Related items

Looking for Something? : Searching the Web

You are here: irt.org | Articles | World Wide Web (WWW) | Looking for Something? : Searching the Web [ previous next ]

Published on: Sunday 20th June 1999 By: Pankaj Kamthan

Introduction
Obstacles to Searching
Views of the Web
Search Engines
Query
Search Techniques
The Nature of the Information on the Web
- Metadata and RDF
Conclusion
Acknowledgements
References

Introduction

The Web is one of the world's largest sources of publicly available information. It provides a myriad of information, though still lacks in navigational aids. It is important for users to search relevant information efficiently and quickly on the Web. As GVU Center's 10th WWW User Survey (October 1998) shows, finding both existing and new information is a significant problem that is currently facing the Web in general.

Figure 1. Problems Using the Web.

To help us deal with incredible amount of data, a new skill is needed: Web searching. Given a topic, anyone with a Web browser and access to the Internet can search the Web for information on that topic. Searching, however, is not the same thing as finding. There is little organization or consistency on the Web.

Obstacles to Searching

A variety of problems can occur while searching through the Web:

Lack of Success. The search yields no results. This can happen due to various reasons if a global search engine is being used. Apart from the obvious fact that the information corresponding to the query does not exist, robots (a program that automatically traverses the Web's hypertext structure by retrieving a document, and recursively retrieving all documents that are referenced) can be excluded by using exclusion standard code on a site.)
Irrelevancy. The search yields too many (most of them irrelevant) results. This is usually because of the inability of a search engine to "understand" what the searcher meant. Thus, search for "Window" may yield: "Microsoft Windows 98" or "Tinted Windows" or "Alfred Hitchcock's Rear Window."
Inefficiency. The network connection is slow at the time when results are needed quickly.
Inaccessibility. The Web site on which the relevant information lies is inaccessible.
Lack of Reliability. The search did yield a result, and the site location did have the relevant information but on a subsequent visit, the document was not found.

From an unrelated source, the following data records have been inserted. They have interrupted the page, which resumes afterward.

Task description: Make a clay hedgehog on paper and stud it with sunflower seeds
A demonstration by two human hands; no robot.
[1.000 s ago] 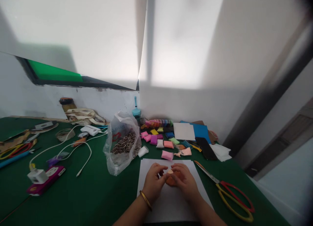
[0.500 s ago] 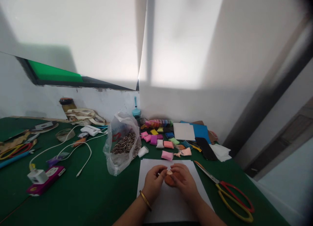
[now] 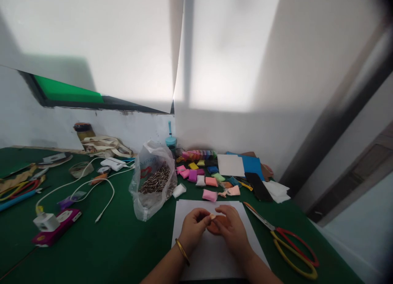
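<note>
Left hand (image 3: 193, 230) and right hand (image 3: 231, 230) were together at lower center of frame, over a white paper sheet (image 3: 211, 261) on the green surface (image 3: 101, 257). Left fingers were narrow, thumb and index pinching a small pale peach piece (image 3: 212, 216). Right fingers were curved with a gap between thumb and index; thumb tip sat right by the piece, couldn't tell if touching. An orange-brown disc (image 3: 223, 221) showed behind and below the piece, partly covered by the right thumb; couldn't tell if it lay on the sheet or was supported by a hand. Gold bangle (image 3: 182, 252) on the left wrist.

Large scissors (image 3: 273, 228) with red and yellow handles lay at lower right, just beside the sheet. Pink packet (image 3: 210, 195) was just above the sheet's top edge, opened peach packet (image 3: 234, 190) to its right, more colored packets above these. Clear plastic bag (image 3: 143, 208) stood left of center, holding a pile of small shiny dark pieces (image 3: 156, 180). Magenta power strip (image 3: 63, 228) with white charger (image 3: 46, 222) was at lower left.
</note>
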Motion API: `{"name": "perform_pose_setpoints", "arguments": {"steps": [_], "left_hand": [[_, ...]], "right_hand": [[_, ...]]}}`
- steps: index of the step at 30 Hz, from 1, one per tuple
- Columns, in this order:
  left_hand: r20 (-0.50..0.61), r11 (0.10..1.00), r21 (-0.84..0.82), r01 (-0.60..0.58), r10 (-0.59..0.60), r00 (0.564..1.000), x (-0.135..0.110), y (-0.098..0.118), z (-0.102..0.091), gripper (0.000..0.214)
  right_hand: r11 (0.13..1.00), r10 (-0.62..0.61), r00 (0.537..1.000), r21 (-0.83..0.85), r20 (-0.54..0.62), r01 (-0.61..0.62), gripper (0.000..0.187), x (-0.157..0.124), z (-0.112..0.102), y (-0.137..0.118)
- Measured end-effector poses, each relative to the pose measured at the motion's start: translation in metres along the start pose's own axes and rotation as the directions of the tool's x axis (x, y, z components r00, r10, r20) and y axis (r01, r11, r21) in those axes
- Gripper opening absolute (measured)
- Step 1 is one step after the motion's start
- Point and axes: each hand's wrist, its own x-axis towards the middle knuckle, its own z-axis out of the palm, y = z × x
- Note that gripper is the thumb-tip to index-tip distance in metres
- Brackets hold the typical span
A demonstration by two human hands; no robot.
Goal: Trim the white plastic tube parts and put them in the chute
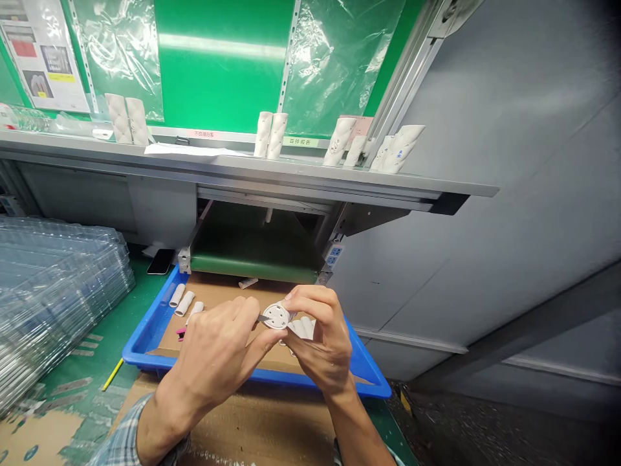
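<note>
A white cylindrical part (276, 316), its round end with several small holes turned toward me, is pinched in my right hand (321, 336). From the closed fingers of my left hand (216, 353) a thin dark blade (263, 318) sticks out and meets the rim of that end. My left thumb lies under the part. Most of the blade's handle is hidden. A pink piece (181, 333) shows beside the left hand; whether it belongs to the blade I cannot tell. Both hands are above a blue tray (150, 364), where more white cylinders (185, 303) lie on cardboard.
Behind the tray ends a green conveyor belt (257, 255). Clear plastic trays (63, 291) are stacked at left, near a phone (160, 261) and a yellow stick (112, 374). Overhead, a metal shelf (291, 175) carries several white cylinders (339, 141). A grey wall (475, 194) stands at right.
</note>
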Motion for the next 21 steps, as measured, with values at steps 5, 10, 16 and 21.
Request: {"name": "perform_pose_setpoints", "arguments": {"steps": [5,10,16,21], "left_hand": [[-0.029,0.998,-0.058,0.031,-0.033,0.999,0.0,0.001,0.003,0.056],[-0.06,0.998,-0.067,0.011,-0.015,0.998,0.001,0.005,0.003,0.054],[-0.056,0.988,-0.155,-0.012,0.004,0.998,0.001,0.002,-0.001,0.054],[-0.093,0.983,-0.18,-0.028,0.011,0.996,0.001,-0.006,-0.001,0.049]], "right_hand": [[0.993,-0.056,0.996,-0.109,-0.071,0.048,0.028,-0.003,0.005,-0.004],[0.972,-0.088,0.984,-0.229,-0.152,0.051,0.033,-0.011,0.012,-0.005],[0.981,-0.089,0.987,-0.182,-0.135,0.064,0.038,-0.011,0.013,-0.005],[0.997,-0.005,1.0,-0.071,-0.025,0.004,0.046,-0.009,0.015,-0.008]]}}
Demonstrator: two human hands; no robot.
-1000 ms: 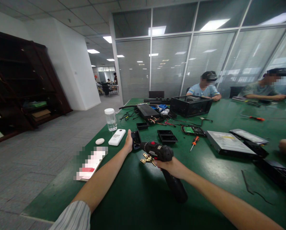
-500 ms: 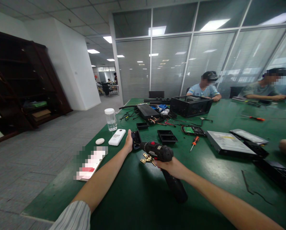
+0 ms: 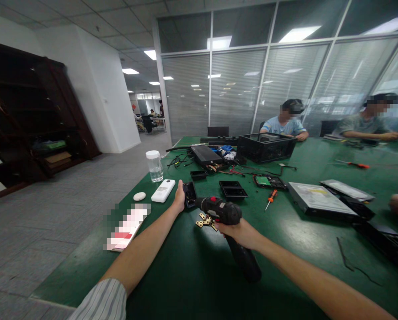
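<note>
My left hand (image 3: 179,198) grips a small black open plastic case (image 3: 189,194) by its left side, thumb up along the edge. Wrapped round the handle of a black cordless drill (image 3: 220,211), my right hand (image 3: 237,232) is closed. The drill's nose points left at the case; whether its bit touches the inside cannot be made out. Below the drill lies a small heap of brass-coloured metal pieces (image 3: 204,221) on the green table (image 3: 172,275). Two joined black trays (image 3: 232,190) sit just beyond the drill, and another small black tray (image 3: 199,174) lies farther back.
On the left stand a water bottle (image 3: 154,166), a white device (image 3: 163,191) and a phone (image 3: 128,229). An orange screwdriver (image 3: 271,199), a circuit board (image 3: 268,181) and a disc drive (image 3: 320,202) lie right. Behind are cables and a black case frame (image 3: 265,149). Two people sit across.
</note>
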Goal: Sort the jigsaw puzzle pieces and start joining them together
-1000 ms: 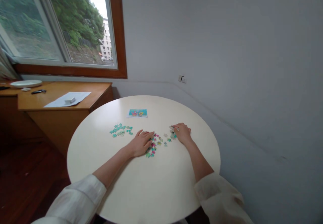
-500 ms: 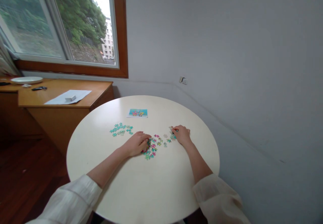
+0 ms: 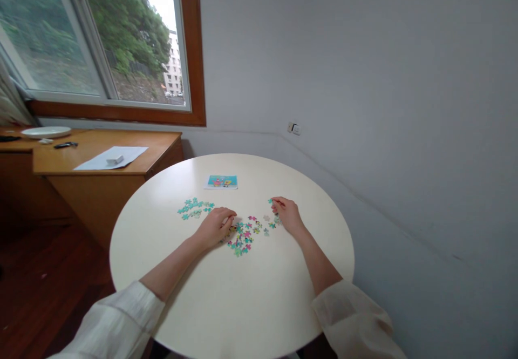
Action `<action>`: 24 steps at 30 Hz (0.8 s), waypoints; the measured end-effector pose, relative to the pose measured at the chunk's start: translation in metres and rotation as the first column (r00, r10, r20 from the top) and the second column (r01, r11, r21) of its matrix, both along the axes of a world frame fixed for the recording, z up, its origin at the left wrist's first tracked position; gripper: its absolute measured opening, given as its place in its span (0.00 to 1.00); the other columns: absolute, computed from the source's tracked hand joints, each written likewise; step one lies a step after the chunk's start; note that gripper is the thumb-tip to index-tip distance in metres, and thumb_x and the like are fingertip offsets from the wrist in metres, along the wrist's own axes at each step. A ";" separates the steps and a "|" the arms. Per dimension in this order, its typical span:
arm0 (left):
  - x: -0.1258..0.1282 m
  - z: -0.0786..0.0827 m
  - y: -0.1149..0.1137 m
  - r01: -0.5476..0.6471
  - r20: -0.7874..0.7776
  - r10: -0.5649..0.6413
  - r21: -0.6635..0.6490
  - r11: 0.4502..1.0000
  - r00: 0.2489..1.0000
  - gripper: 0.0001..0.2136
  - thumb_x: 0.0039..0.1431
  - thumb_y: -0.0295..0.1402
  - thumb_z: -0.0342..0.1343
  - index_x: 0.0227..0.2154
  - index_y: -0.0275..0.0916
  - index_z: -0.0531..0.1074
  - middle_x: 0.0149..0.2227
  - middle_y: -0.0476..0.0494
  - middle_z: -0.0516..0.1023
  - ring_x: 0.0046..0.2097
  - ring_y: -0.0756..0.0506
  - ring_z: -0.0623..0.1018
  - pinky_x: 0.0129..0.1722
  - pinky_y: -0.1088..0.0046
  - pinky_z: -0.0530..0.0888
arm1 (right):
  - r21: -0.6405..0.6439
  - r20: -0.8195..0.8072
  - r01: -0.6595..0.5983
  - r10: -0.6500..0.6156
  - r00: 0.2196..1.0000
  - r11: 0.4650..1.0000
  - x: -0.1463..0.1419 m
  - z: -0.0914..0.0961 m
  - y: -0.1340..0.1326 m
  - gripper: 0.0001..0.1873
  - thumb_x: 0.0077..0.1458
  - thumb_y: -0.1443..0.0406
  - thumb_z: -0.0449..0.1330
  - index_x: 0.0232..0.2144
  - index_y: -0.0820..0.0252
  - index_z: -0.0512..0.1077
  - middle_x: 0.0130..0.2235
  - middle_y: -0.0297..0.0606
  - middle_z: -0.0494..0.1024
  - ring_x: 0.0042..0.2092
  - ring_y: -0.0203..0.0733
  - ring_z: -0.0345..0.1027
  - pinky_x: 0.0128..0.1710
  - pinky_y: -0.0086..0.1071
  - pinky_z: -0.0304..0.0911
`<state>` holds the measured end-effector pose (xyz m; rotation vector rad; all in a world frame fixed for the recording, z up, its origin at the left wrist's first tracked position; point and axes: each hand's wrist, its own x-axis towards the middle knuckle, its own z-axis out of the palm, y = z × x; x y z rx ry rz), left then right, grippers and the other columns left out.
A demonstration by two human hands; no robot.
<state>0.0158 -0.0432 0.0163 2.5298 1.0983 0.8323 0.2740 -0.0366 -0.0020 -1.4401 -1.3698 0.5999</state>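
Observation:
My right hand (image 3: 286, 212) pinches a small teal jigsaw puzzle piece (image 3: 270, 201) between thumb and fingertips, over the right-hand scatter of pieces. At the upper left edge of the mixed, multicoloured pile of puzzle pieces (image 3: 243, 237) is my left hand (image 3: 216, 224), its fingers bent and closed together. Whatever its fingertips may hold is too small to make out. Farther left, a group of mostly teal pieces (image 3: 192, 208) lies apart. Some pieces are partly hidden under both hands.
A picture card (image 3: 222, 182) with cartoon figures lies toward the far side of the round white table (image 3: 226, 305). To the left stands a wooden desk (image 3: 162, 146) bearing a paper sheet (image 3: 91, 162), a small white box (image 3: 115, 160) and a white plate (image 3: 46, 131).
My left hand has drawn slightly back and left, uncovering more of the mixed pile. The right hand has shifted a little left, and a teal piece now shows at its fingertips.

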 end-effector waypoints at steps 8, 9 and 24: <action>0.001 0.005 -0.007 0.024 0.048 -0.024 -0.008 1.000 0.999 0.13 0.59 0.32 0.50 0.45 0.40 0.72 0.38 0.42 0.78 0.42 0.45 0.74 0.47 0.66 0.68 | -0.005 -0.158 -0.416 0.410 0.898 0.909 -0.053 0.009 -0.021 0.21 0.46 0.64 0.57 0.45 0.60 0.70 0.26 0.32 0.73 0.27 0.33 0.67 0.28 0.29 0.62; 0.001 0.004 -0.007 0.043 0.043 -0.042 -0.015 0.999 0.998 0.13 0.59 0.32 0.51 0.46 0.40 0.71 0.39 0.42 0.78 0.43 0.45 0.74 0.47 0.66 0.68 | -0.008 -0.162 -0.439 0.432 0.887 0.898 -0.057 0.010 -0.024 0.20 0.46 0.64 0.57 0.45 0.60 0.69 0.26 0.31 0.72 0.26 0.33 0.67 0.28 0.29 0.62; 0.002 -0.001 -0.002 0.082 0.011 -0.083 0.061 0.995 0.996 0.06 0.56 0.31 0.55 0.36 0.37 0.74 0.37 0.42 0.77 0.41 0.44 0.74 0.44 0.68 0.68 | -0.036 -0.109 -0.595 0.589 0.801 0.803 -0.072 0.013 -0.029 0.21 0.49 0.61 0.58 0.47 0.59 0.69 0.25 0.31 0.73 0.26 0.33 0.65 0.30 0.29 0.61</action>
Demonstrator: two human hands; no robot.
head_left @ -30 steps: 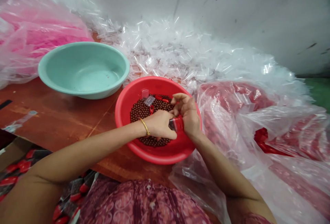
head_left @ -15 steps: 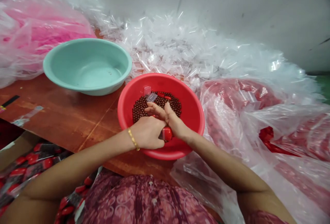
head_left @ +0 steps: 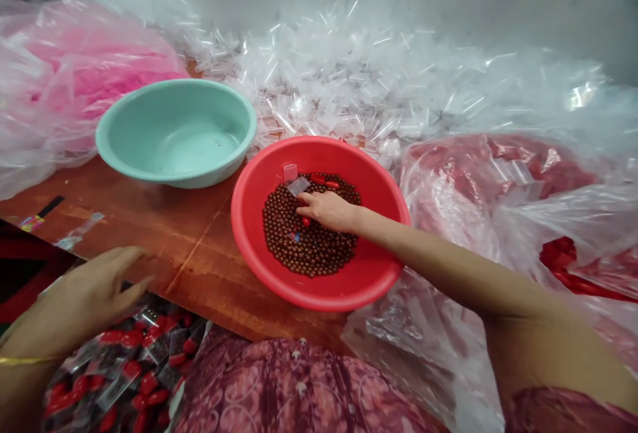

A successful search requires a search strategy, which depends on the search object, view of the Web, search tool, query (if the search tool is a search engine) and search technique.

Views of the Web

There are a number of possible views of the Web, as illustrated in Figure 2 and outlined in Table 1. A key to effective searching (as pointed out in NetResearch: Finding Information Online, By Daniel J. Barrett, O'Reilly & Associates, 1997) is to be able to change one's view of the Web as needed.

Web Site Viewpoints

Figure 2. Views of the Web.

WEB VIEWPOINT	APPROACH	EXAMPLES	ADVANTAGES/DISADVANTAGES
Web is a group of Computers	Computer Engineering	Every computer on the Internet has a unique "name", such as www.irt.org.	The advantage of knowing some computer names during searching is speed. The disadvantage of this view is that one has to remember a lot of computer names (though this can be circumvented to certain extent as the naming is standardized and follows an intuitive pattern).
Web is a set of Programs	Computer Science	A search engine, such as AltaVista.	The advantage of knowing a specific program can speed-up the search. The disadvantage of this view is that it ignores intuition; just because one knows every single feature of a search engine does not mean that the search will always be effective.
Web is a collection of Resources	Information Technology, Publishing	Web sites can be viewed as "Yellow Pages", that is, a collection of resources.	The advantage of this view is that resources on a topic one is trying to locate may already exist; all one has to do is to look them up. The disadvantage of this view is that such resources may go out-of-date, they list only a few (at time biased) resources on each topic, and are limited to searching on topic at a time. They are not useful for searching a combination of topics.
Web is a Library	Library Science	Web can be viewed as a large collection of libraries worldwide. In this view, a Web document is a "book", a URL is the "call number" and a search engine is a "librarian."	The advantage of this view is that users are often familiar with the way libraries are organized. The disadvantage of this view is that each of these libraries has its own method of organizing and accessing information, there is no master index of all libraries and their contents, and there is no "roadmap" to get from one libary to another.
Web is a Community	Sociology	People "communicate" with each other via e-mail, chat, or a bulletin-board.	The advantage of this view is that there are many knowledgeable people with access to the Internet who can help locate a resource. The disadvantage of this view is that such a facility can easily be misused. For example, students can post their assignment problems and obtain solutions to them without the knowledge of the teacher, or by users asking overwhelming number of general questions.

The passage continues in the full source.